• What you are asked to do:
Look below for the line containing "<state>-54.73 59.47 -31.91" and the line containing "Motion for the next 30"; repeat exactly those two lines and all lines between them, and nothing else.

---

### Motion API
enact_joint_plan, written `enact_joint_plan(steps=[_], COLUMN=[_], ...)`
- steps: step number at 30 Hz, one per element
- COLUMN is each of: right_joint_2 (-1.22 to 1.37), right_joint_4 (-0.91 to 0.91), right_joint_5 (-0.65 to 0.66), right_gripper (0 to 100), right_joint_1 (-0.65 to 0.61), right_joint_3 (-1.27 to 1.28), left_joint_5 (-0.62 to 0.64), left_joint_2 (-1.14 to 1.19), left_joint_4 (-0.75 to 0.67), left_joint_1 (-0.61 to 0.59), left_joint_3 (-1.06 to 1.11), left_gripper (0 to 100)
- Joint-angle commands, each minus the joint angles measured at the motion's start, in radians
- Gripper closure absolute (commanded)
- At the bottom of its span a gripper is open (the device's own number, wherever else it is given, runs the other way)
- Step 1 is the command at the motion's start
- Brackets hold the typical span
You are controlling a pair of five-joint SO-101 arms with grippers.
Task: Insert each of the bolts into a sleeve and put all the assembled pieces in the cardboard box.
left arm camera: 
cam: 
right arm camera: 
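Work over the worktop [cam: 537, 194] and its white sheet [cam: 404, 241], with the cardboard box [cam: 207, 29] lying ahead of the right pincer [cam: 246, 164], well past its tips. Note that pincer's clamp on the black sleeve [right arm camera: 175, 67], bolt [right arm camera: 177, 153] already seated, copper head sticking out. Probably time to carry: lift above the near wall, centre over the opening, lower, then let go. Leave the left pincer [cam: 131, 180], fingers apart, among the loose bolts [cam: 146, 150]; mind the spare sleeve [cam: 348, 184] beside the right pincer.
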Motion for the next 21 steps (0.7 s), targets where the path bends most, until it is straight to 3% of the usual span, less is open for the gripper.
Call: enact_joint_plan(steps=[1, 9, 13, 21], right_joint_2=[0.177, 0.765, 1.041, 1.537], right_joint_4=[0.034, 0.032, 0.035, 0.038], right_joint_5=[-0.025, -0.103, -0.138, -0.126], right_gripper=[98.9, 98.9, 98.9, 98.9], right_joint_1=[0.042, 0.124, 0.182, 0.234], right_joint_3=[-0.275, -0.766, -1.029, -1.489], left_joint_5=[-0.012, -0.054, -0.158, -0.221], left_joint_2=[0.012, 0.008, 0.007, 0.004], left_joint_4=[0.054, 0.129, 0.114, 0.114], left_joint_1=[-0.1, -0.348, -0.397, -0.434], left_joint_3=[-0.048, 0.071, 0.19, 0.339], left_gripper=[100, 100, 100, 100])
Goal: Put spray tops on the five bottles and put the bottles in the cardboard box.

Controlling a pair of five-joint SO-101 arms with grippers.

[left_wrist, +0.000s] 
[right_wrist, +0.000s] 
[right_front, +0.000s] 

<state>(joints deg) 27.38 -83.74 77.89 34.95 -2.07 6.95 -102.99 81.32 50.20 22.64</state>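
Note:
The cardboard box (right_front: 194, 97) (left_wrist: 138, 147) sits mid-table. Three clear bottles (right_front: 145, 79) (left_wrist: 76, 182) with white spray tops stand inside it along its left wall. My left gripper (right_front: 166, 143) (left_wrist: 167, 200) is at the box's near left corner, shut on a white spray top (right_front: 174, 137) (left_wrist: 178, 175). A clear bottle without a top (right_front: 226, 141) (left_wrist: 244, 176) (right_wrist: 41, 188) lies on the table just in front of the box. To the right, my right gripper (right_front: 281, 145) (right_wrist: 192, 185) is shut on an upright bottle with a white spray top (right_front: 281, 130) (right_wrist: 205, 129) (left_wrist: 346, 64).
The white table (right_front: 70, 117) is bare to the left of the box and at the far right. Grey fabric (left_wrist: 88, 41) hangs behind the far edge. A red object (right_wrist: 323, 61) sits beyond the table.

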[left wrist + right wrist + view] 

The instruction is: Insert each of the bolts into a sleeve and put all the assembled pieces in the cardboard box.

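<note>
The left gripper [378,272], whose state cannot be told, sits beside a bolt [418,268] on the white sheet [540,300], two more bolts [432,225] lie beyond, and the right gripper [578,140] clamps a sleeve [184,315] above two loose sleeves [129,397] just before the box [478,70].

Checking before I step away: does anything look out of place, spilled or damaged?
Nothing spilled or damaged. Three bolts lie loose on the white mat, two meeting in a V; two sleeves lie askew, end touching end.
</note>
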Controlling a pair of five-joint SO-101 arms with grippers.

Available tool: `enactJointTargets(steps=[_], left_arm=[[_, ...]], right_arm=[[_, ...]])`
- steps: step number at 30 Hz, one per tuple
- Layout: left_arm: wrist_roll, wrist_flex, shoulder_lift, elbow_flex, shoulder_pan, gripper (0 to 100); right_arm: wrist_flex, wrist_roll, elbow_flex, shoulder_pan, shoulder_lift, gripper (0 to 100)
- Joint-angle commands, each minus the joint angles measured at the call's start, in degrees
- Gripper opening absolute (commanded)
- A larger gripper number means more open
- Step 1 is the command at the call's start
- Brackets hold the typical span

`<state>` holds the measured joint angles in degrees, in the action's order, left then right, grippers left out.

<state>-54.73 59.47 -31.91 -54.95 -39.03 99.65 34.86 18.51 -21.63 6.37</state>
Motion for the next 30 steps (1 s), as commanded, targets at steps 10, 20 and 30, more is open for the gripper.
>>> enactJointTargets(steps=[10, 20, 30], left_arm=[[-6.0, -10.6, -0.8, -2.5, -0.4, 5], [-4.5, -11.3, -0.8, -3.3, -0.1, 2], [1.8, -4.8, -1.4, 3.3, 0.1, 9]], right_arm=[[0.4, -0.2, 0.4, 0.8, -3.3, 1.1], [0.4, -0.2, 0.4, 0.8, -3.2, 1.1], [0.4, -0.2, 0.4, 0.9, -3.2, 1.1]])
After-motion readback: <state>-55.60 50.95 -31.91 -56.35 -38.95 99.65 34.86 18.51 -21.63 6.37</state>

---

• Task response:
<state>-54.73 59.47 -31.91 -54.95 -39.03 99.65 34.86 18.51 -21.63 6.37</state>
Motion for the next 30 steps (1 s), as commanded, targets at steps 10, 20 and 30, more is open for the gripper.

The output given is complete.